Growing up I took my fair share of tests in school. I was a decent student, I suppose. Even so, tests were about recalling what you know. The outcome was pass or fail. And on most occasions passing had levels of “goodness” assigned in letter grades with “A” being the prized and preferred score.
Tests often come to all of us with a level of dread, fearing our ability to recall what’s been taught and studied, if we studied at all.
I don’t think God “scores” us in tests or trials. I don’t think a painful journey is merely about what we have the ability to recall. Can we fail such a test? Sure, I know I’ve used denial, rebellion, and escape maneuvers to bypass the difficulty of a rough season or circumstance. I’m sure I failed to benefit from the lessons I could have learned. However, I don’t think God “scored” me and placed me in a remedial class, although I’ve often felt that’s surely what happened.
I believe when we lean into the experience – however painful, hurtful or undesirable – we actually see that testing means “strengthening.”
I’m watching Laura’s faith grow stronger, not weaker. I’m seeing her trust go deeper, not more shallow. The testing of her faith is teaching her perseverance. If there was a score, it’d be an “A.” But then, that would be religion, not a relationship. And her relationship with Jesus has never been more intimate, more full of trust than it is right now.
But, I believe I’m watching something else happening in addition to Laura’s faith being tested. I’m watching what was already true about her before the threatening cloud of cancer was visible. You know that familiar adage: “When you’re being tested, you see what’s really on the inside?” Like a tube of toothpaste (I don’t know why it has to be toothpaste, but it works.) being squeezed, what comes out is what’s already on the inside.
Although Laura will no doubt be stronger after this season, I also believe what I get a front-row seat to watch is a strength that has already defined her. Her trust is already strong. Her faith is already solid. Her attitude is already positive. Her eyes to see the glass half full are already open. Her ability to smile under cloud cover is already present. And this already damned disease is shining a brilliant light, revealing the great hope she possesses – already.

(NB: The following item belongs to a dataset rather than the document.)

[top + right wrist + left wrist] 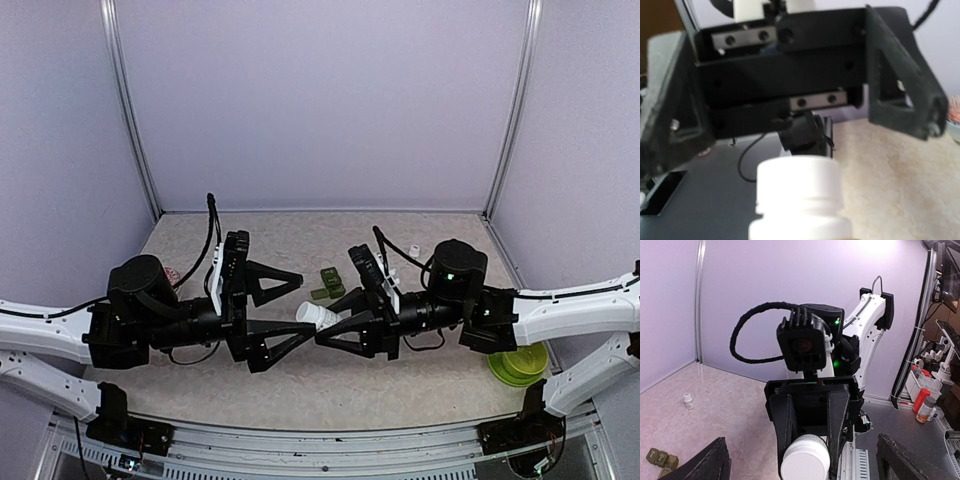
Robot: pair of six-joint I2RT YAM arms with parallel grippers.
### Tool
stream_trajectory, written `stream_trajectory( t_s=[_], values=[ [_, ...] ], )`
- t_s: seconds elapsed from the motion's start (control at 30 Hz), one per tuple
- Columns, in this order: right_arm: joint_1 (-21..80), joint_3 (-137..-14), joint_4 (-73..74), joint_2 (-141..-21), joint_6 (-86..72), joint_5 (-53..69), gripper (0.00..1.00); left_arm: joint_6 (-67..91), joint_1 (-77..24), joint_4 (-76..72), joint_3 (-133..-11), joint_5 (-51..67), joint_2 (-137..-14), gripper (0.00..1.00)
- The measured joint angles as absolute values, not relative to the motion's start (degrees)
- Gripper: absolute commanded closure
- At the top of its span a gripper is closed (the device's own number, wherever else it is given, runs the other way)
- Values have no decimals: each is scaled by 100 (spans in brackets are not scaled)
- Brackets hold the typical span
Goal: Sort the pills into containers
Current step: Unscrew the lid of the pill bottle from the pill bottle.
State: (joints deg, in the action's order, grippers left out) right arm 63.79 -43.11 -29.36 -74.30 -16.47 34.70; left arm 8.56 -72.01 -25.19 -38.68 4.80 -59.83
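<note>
- Lilac-grey walls [320, 100] enclosed a beige speckled tabletop [330, 392]; both arms met over its middle.
- Right gripper [326, 318]: jaws closed on the body of 1 white plastic pill bottle with a white screw cap [313, 314], held above the table, cap end pointing at the left arm.
- Left gripper [300, 304]: jaws spread wide, nothing in them. In the left wrist view the capped end sat between its 2 fingers [705, 466] with a gap on each side.
- Small olive-green pieces [328, 282] lay in a cluster on the table just behind the bottle.
- 1 small white vial [413, 249] stood farther back on the right.
- 1 lime-green round dish [518, 365] sat at the right edge, partly under the right arm.
</note>
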Motion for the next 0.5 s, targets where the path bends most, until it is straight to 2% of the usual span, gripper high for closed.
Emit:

This ambiguous season is demonstrating her trust and God’s goodness. This uncertain path is clarifying her resolve. This fight is calling out the strength God’s giving her moment to moment.
She is fierce. And Jesus already fiercely defeated fear.
She is determined. And God has already determined her eternal and daily joy.
She is trusting. And God has always been trustworthy.
I’m a better man for sharing this life with Laura Lynn Waltz. My own faith is strengthened watching hers. My own trust in Jesus is filled with more peace because of her trust.
And we’re both more who God originally made us to be because of Jesus. Because of his original creation of us. Because of his restoration made possible in his resurrection. Because of his personal, right-here-right-now presence. Because he is faithful. Yesterday. Today. And always.
I thank God for you, Laura. I love you.